LA GÉOGRAPHIE DES DÉSIRS
Quoi que l’on fasse, en voyage, on est toujours, à un moment ou un autre, le touriste de quelqu’un… Lorsque, à l’occasion de la dégustation d’un mont-d’or dans une auberge d’altitude à La Chapelle-des-bois, je pose la question pourquoi ce fromage possède une ceinture d’écorce, c’est avec un petit sourire entendu que l’on me répond : « Faut demander au sanglier! » Sentant que je suis passé auprès de mes hôtes pour celui que je ne veux pas être, je suis finalement sauvé par le gong grâce à Patrick. C’est lui le sanglier, rien à voir avec le grognon animal, même s’ils ont un point commun : une connaissance intime de la forêt. Ce Montagnon exercice un métier aussi rare qu’insolite. Et joignant le geste à la parole, il m’embarque, dès le lendemain matin, au coeur de la forêt, noire tignasse végétale qui couronne la cime des monts et barre l’horizon. À l’aide d’une plumette et d’un couteau à sangle, de fines lanières – calibrées à l’oeil! – sont extraites des plus belles grumes d’épicéa. Elles serviront à cercler le fromage lui offrant ce goût inégalé.
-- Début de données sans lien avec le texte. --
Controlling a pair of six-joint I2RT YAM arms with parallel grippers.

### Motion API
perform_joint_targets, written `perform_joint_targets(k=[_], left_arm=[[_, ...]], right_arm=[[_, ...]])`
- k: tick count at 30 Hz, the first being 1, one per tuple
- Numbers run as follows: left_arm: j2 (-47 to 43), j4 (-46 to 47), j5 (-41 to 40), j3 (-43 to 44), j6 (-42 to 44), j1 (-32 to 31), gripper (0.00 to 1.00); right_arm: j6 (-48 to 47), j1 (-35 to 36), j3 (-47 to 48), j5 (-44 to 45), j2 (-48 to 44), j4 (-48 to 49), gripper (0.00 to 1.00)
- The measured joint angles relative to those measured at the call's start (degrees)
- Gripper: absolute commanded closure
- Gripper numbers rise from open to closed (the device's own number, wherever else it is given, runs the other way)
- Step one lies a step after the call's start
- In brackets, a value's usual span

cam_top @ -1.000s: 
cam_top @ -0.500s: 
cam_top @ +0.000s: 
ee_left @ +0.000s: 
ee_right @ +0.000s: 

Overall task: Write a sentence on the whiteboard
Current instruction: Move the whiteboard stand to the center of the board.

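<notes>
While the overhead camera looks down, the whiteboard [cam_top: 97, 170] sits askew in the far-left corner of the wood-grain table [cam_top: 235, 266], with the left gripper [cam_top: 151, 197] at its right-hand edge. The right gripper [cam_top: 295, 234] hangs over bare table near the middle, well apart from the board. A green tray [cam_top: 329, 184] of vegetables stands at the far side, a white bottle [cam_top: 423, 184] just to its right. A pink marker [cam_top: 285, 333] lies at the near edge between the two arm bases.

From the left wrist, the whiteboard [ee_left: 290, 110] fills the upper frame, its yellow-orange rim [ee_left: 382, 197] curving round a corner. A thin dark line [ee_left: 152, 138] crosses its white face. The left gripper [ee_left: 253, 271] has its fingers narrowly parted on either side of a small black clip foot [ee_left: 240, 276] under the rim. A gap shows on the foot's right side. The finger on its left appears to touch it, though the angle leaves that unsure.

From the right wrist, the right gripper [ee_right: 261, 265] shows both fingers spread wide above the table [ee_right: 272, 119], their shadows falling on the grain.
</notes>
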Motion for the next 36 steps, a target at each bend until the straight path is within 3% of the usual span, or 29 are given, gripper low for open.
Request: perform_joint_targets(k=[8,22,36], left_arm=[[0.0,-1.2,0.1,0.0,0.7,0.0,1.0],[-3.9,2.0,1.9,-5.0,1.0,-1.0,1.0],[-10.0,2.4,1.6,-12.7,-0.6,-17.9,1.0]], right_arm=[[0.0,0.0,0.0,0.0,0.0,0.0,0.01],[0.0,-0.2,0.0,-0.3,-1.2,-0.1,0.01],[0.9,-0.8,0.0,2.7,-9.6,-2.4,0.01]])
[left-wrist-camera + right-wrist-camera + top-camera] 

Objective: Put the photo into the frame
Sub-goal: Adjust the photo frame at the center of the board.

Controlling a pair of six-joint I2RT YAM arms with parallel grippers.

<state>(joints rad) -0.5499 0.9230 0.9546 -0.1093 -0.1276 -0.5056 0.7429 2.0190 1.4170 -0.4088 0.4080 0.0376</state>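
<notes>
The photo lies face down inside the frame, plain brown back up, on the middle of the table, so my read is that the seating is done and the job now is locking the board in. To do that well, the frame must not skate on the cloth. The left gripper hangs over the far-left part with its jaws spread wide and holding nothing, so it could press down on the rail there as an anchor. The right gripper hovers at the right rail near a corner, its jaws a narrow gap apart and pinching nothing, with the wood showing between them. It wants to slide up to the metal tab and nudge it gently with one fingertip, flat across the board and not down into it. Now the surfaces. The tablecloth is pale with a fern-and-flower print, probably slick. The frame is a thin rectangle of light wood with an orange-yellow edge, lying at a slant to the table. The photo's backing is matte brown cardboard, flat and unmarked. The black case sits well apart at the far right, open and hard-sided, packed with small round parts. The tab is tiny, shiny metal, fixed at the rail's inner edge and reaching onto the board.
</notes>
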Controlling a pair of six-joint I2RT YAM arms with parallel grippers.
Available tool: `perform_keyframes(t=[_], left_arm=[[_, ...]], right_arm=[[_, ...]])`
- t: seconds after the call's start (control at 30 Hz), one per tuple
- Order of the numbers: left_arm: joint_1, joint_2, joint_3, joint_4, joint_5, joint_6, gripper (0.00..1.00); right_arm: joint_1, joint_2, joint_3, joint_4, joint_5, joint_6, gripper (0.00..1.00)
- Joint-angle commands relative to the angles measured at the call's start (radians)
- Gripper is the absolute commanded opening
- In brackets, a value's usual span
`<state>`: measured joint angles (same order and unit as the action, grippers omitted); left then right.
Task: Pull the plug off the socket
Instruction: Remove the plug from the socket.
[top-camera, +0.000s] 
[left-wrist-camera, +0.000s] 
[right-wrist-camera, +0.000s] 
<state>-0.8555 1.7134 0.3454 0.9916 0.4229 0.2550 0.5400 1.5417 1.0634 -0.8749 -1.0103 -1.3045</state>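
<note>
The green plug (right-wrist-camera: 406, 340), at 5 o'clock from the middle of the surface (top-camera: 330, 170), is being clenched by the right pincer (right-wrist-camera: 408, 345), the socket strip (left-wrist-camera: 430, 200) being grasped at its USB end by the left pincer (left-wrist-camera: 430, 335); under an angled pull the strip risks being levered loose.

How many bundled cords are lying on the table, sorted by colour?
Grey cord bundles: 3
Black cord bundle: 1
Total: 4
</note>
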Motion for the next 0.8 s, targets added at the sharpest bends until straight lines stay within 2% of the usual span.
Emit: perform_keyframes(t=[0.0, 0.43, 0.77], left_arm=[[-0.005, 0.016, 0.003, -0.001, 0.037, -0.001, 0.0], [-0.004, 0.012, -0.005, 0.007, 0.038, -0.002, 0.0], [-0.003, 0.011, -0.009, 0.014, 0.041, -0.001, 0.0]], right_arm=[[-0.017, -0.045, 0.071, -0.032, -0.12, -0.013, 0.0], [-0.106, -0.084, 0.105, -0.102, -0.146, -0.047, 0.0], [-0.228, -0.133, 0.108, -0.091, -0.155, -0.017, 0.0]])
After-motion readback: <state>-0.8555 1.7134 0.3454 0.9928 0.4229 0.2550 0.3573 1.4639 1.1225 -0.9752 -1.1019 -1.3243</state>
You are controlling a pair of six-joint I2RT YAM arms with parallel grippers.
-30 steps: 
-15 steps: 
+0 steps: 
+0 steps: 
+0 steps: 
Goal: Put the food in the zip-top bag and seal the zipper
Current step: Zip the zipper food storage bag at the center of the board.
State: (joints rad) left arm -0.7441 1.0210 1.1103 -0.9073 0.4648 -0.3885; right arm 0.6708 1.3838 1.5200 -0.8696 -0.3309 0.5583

Tout aussi insolites apparaissent les paysages francs-comtois. Guère étonnant que les légendes, face à la puissance des éléments naturels, y demeurent vivaces… Vouivres, fées bûcheronnes, dames blanches se sentent comme chez elles parmi les amas de roches bleutés, les plateaux creusés de gorges, les combes, cluses, anticlinaux, reculées (qui n’a vu le cirque de Baume-les-messieurs, où se forgea l’esprit de Cluny, se prive d’une authentique émotion), lacs bleu pâle miroirs des ciels, tourbières peuplées de droséra, résurgences.
Et notre sanglier de nous apprendre que le tracé hydrogéologique, mettant en évidence la ramification souterraine du Doubs avec les sources de la Loue, est dû à l’incendie de la distillerie Pernod, à Pontarlier en 1901. Des milliers de litres d’absinthe colorèrent le Doubs avant de rejoindre, via une résurgence karstique, les eaux de la Loue chères au peintre Gustave Courbet. Une histoire qui ne doit rien à un mauvais tour de la « fée verte »!
Dans le massif du Jura, les saisons impriment leurs marques, métamorphosant les paysages, aussi sûrement que les grandes marées océaniques vous mettent cul par-dessus tête une baie ou les abords d’une île. À la saison froide, le haut Jura (pays du Risoux, forêt du Massacre, Noirmont, val de Morez, combe des Cives, plateau de Grandvaux) se couvre de blanc et de silence. Le petit bourg de Mouthe affole les météorologistes nationaux qui brandissent le spectre de températures sibériennes (il faut dire que les – 30, – 40 °C sont bon an, mal an atteints)! Bref, « les hivers (sont) gravés d’un burin terriblement mordant », comme le racontait l’écrivain lédonien Bernard Clavel.
Les étés, eux, peuvent être brûlants. Le vignoble, d’arbois à Château-chalon, berceau du plus mystérieux des vins – le vin jaune qu’engendrent les grains ensoleillés du savagnin magicien – s’épanouit dans la chaleur des parois blanches des reculées.
Si cette Comté peut se définir volontiers par ce qu’elle cache, ses secrets se dévoilent aux regards sans oeillères.